20/11/2015 às 10:35
Estranho e violento mundo


O desastre ambiental em Mariana e o atentado terrorista em Paris, com lamentáveis vítimas e graves consequências futuras, ganham natural espaço nos jornais e na TV. No entanto, com o passar dos dias, a população passa a ver esses episódios com certa indiferença, fazendo-nos pensar que isso virou uma marca inerente ao ser humano nestes dias em que o mundo se mostra tão estranho e violento.

Os mais atentos ao noticiário notam que não houve a devida divulgação, pelo menos com igual destaque, sobre os ataques terroristas realizados no Líbano e no Iraque, na mesma semana, com dezenas de mortos e feridos. Ora, Beirute, capital libanesa, não tem nada de parisiense, assim como Bagdá. É o velho maniqueísmo dominando a mídia, a achar natural tudo de ruim que ocorre nos países subdesenvolvidos.

Os temidos integrantes do Estado Islâmico querem acabar com Paris, a cidade da boa vida? Quem gosta de cinema lembraria aqui de um filme dos anos 60, chamado “Paris está em chamas?”, sobre a tentativa de Hitler em incendiar a Cidade-Luz, nos estertores da Segunda Guerra Mundial. O comandante nazista queria queimar toda a cidade, com seus monumentos e museus. Isso somente não ocorreu devido à negativa do general alemão em cometer tal crime.
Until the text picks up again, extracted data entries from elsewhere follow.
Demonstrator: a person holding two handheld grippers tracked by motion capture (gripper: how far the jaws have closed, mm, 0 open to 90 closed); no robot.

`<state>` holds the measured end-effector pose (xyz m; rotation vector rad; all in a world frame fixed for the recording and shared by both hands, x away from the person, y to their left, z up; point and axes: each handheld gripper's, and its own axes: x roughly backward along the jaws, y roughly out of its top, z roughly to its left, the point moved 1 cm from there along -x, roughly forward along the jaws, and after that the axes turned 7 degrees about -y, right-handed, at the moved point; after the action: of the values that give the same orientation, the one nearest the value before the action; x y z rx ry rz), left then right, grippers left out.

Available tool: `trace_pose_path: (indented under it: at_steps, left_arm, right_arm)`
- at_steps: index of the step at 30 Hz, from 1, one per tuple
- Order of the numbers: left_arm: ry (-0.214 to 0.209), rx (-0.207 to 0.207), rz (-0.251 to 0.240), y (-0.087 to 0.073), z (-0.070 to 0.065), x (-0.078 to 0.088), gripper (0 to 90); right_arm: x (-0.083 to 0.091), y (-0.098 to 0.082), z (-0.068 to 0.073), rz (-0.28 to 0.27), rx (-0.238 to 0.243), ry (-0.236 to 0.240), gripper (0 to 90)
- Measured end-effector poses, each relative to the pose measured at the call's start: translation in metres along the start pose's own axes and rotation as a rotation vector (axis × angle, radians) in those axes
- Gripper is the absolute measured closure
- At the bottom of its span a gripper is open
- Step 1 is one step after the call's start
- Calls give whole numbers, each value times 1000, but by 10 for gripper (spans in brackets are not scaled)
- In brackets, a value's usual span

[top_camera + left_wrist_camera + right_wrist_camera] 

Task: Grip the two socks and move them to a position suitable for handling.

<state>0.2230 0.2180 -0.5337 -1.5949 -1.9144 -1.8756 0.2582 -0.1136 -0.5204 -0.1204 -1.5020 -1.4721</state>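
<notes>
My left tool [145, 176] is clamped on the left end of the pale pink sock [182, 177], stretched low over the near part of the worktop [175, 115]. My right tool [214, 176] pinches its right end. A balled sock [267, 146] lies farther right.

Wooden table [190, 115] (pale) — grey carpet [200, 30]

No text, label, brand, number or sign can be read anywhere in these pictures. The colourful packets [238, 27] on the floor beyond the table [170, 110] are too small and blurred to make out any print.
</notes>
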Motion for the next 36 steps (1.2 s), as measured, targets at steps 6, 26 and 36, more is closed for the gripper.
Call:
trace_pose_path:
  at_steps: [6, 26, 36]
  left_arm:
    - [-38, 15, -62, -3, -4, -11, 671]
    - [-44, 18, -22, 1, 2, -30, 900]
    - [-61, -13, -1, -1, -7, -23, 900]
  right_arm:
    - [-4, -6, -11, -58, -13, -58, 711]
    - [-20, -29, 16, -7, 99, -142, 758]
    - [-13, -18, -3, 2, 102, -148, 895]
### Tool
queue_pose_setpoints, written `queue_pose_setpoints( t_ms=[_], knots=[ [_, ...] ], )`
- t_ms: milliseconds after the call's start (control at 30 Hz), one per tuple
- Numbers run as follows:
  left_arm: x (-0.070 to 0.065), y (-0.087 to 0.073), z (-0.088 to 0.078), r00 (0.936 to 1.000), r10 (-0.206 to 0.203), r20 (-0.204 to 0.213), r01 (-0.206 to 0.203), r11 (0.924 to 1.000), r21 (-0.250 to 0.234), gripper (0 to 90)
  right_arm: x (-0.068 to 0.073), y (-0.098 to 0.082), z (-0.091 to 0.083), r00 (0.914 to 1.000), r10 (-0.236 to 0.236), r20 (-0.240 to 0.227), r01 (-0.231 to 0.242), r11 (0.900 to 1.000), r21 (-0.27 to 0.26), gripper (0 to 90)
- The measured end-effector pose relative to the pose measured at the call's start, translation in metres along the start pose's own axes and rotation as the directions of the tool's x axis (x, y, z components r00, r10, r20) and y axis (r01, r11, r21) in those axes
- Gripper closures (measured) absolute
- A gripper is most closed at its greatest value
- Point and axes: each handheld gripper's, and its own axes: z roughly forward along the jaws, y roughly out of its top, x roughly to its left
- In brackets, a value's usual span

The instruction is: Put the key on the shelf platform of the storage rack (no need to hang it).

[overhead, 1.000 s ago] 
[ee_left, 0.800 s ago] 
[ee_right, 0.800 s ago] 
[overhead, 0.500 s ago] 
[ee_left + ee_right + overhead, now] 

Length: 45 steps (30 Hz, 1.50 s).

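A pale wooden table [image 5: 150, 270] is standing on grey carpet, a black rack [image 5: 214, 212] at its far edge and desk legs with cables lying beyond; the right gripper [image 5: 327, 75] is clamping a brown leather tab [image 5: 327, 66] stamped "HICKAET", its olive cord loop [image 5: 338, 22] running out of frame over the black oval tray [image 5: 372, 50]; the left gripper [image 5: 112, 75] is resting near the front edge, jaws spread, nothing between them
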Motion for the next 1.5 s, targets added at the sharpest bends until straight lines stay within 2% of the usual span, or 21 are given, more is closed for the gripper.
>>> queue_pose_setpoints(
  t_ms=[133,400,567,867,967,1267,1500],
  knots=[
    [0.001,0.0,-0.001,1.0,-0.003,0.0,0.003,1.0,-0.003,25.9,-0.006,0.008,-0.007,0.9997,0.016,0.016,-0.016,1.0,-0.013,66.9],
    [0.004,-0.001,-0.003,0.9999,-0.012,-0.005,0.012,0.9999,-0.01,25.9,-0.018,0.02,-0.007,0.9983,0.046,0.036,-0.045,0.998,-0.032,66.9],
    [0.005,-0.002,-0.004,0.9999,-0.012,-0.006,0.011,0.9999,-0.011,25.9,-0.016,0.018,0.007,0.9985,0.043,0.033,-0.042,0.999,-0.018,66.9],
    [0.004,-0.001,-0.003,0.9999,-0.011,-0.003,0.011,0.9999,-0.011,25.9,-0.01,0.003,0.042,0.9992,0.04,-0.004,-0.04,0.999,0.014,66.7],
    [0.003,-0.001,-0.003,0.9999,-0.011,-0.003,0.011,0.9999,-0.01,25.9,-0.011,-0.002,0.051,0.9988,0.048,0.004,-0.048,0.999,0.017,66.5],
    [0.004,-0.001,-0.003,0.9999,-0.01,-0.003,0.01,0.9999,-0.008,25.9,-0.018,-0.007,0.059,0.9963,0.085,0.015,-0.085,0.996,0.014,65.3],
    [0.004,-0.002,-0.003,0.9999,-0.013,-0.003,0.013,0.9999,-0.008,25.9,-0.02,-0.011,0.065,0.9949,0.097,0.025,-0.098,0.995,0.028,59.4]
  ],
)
A insanidade, como se vê, está sempre presente em um mundo que não aprende com seus erros. Entre civilização e barbárie, urge revisitar a história, em torno de invasões e genocídios, de política e economia. Muitas feridas jamais cicatrizam, com inevitáveis efeitos colaterais em povos de todo o planeta.

Em relação à avalanche de lama em Mariana, basta dizer que é uma das maiores catástrofes ambientais do Brasil e que certamente vai alterar a vida de milhões de pessoas e animais. A comoção pública que ocorre em Minas Gerais já serviria para reabrir a discussão sobre a regulamentação da mineração no país, dando-se voz às comunidades atingidas, responsabilizando-se devidamente as empresas. Esse é mais um capítulo de o quanto a falta de fiscalização é falha, especialmente quando atinge a população e a dignidade humana.
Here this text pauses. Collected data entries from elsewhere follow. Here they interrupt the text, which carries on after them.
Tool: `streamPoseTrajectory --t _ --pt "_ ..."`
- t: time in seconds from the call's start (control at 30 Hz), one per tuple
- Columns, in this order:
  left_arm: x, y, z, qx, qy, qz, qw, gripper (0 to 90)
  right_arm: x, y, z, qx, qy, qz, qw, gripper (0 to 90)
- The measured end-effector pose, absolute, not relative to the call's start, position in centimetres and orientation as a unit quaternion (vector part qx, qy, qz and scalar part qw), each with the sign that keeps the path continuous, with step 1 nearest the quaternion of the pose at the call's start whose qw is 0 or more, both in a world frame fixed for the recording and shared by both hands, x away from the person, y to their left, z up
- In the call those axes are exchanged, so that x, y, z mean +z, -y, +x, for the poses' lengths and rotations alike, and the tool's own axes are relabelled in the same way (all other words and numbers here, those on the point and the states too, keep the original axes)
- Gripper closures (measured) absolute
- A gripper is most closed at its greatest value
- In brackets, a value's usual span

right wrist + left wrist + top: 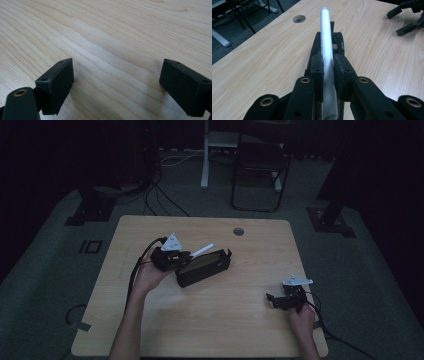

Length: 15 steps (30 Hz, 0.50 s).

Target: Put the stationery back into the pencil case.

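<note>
Right tool (281, 301) sits nearest, jaws wide and empty over bare table (220, 320). Left tool (328, 66) clamps the white pen (325, 37) just above the open black case (204, 266). Advice: keep pen level with case, lower slowly, release once seated.

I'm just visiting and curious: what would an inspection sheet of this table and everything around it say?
Surface: light wooden table with a round hole near the far edge.
Job's things: white tube gripped at its near end; black box lying by the left tongs.
Clutter: nothing seen.
Grippers: left tongs shut on the white tube; right tongs open over bare wood.
Cables: one trails from each of the tongs; more lie on the floor beyond the table.
Surroundings: dim room, grey carpet, black chair, white post.
</note>
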<state>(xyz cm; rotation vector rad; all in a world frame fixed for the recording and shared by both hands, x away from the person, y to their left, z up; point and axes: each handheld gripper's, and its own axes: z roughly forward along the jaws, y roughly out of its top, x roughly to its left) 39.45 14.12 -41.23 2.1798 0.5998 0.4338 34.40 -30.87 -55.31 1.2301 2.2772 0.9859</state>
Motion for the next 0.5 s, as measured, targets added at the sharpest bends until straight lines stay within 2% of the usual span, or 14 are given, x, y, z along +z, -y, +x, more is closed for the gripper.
streamPoseTrajectory --t 0.5 --pt "-41.54 -13.65 39.87 0.168 -0.238 0.863 0.412 79.1 -55.31 30.86 34.39 0.35 -0.808 0.437 0.184 11.9"
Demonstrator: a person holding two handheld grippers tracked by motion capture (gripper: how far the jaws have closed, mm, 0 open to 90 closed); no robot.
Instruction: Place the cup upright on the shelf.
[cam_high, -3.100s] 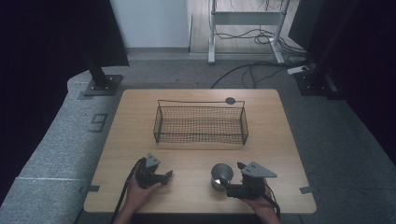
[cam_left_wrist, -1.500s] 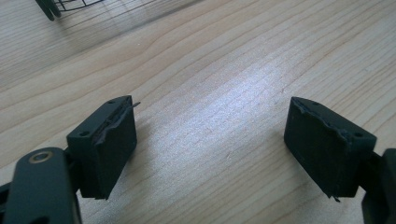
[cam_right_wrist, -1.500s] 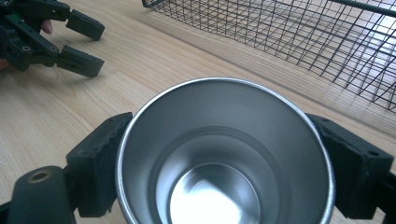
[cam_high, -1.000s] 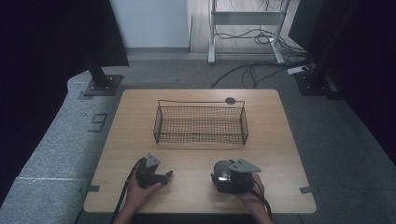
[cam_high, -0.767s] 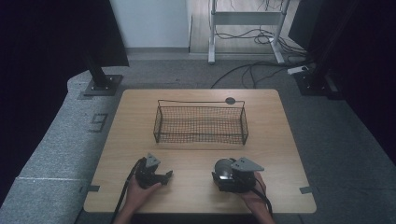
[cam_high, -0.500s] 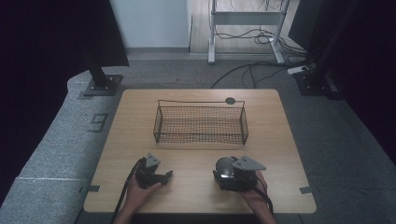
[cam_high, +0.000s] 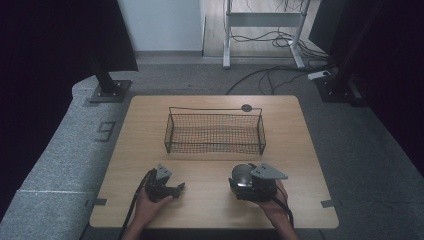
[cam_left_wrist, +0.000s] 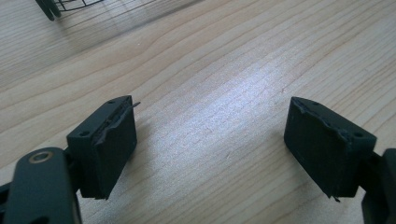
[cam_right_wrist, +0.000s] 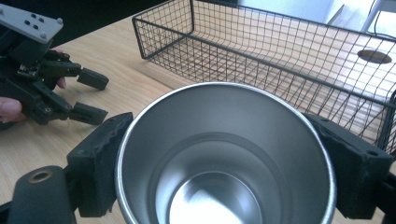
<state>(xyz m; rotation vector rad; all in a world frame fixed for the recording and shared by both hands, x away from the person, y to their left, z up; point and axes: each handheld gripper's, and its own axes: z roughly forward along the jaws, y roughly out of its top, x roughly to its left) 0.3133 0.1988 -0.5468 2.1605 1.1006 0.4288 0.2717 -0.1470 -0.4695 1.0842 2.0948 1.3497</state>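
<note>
Right gripper (cam_right_wrist: 219, 168) clamps round shiny steel cup (cam_right_wrist: 224, 154) across its rim, mouth open. Rigid, light, slick — likely slips; grip lower. Left gripper (cam_left_wrist: 210, 149) wide open, empty.

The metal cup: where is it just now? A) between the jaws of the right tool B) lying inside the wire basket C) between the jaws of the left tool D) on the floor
A: the right tool has a jaw on each side of the metal cup, and the wire basket holds nothing.

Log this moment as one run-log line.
right tool: shut on steel cup | left tool: open, over bare table | wire basket: empty
</note>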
Reconheça-se que tudo parece perdido no lamaçal da acuada população da cidadezinha de Minas Gerais, com seus mortos e desaparecidos, em meio a vozes de ambientalistas indignados. Aqui registro o impressionante silêncio da ex-senadora Marina Silva, que eu tinha como uma das mais atentas ambientalistas do país. Perdeu a minha admiração e o meu voto, enquanto as vítimas de Mariana sucumbem e choram, no horrendo circo da vida.

Importa, em Minas, na França e no Oriente Médio, exercitar aquela antiga e bem-vinda capacidade de se indignar contra os erros dos governantes do Brasil e do mundo. Importa não ficarmos anestesiados contra os sentimentos que levam à solidariedade e à compaixão. Quanto à consciência, ah, essa vai martelar, enquanto os abusados e violentos passeiam em volta ou fazem suas vilezas ao abrigo de leis frouxas e falta de reação.

Enquanto a memória, implacável, não dá trégua, dizemos o quanto somos falíveis. Importa mostrar que nos incomodamos pelos outros, que realmente nos importamos com o sofrimento alheio, com aqueles que não sabem o que é viver, jogados nos tristes atalhos do desafio de sobreviver. Importa não adiar tal postura, na ilusão de que temos todo o tempo para nos redimir.